# Red Ruffled Poppy Flower Seeds! $2 a pack!



## romysbaskets

From only this variety and color, and they are the most vibrant red! Who does not love ruffles!

For $2 plus a stamp you will get 200 at least of these little seeds and these flowers are just beautiful.

I do have a limited number of these......

Mailed pmt is preferred due to the cost of the paypal minimum they take from such a small transaction. 

You can post on this page, pm me or [email protected] :nanner:


----------



## Mickey

Hi, did you get my email about the poppy seeds?


----------



## lurnin2farm

Money went out to you today for 2 packs of these and 2 orange. Thank you!!


----------



## romysbaskets

Mickey said:


> Hi, did you get my email about the poppy seeds?


Got it, thanks Mickey!



lurnin2farm said:


> Money went out to you today for 2 packs of these and 2 orange. Thank you!!

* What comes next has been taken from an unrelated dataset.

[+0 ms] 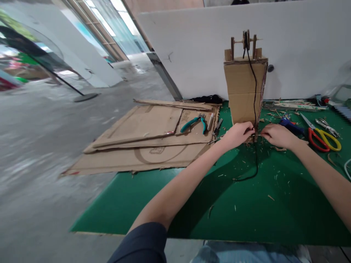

Will look for that next time off the island...Thanks!


----------



## Molly Mckee

I'd like some of the red ruffled poppies. PM me your address and I'll send money. 
Molly


----------



## ladybug

Hi Romy, I'd love a packet of these as well-please PM me your address and I'll get it sent out first thing in the AM


----------



## romysbaskets

Molly Mckee said:


> I'd like some of the red ruffled poppies. PM me your address and I'll send money.
> Molly


Thank you Molly, I pm'd you! 



ladybug said:


> Hi Romy, I'd love a packet of these as well-please PM me your address and I'll get it sent out first thing in the AM


Thank you Lady bug, I pm'd you!


----------



## lissapell

Do you still have these? Any other ones as well? I would love some, if you would pm me your addy.


----------



## romysbaskets

lissapell said:


> Do you still have these? Any other ones as well? I would love some, if you would pm me your addy.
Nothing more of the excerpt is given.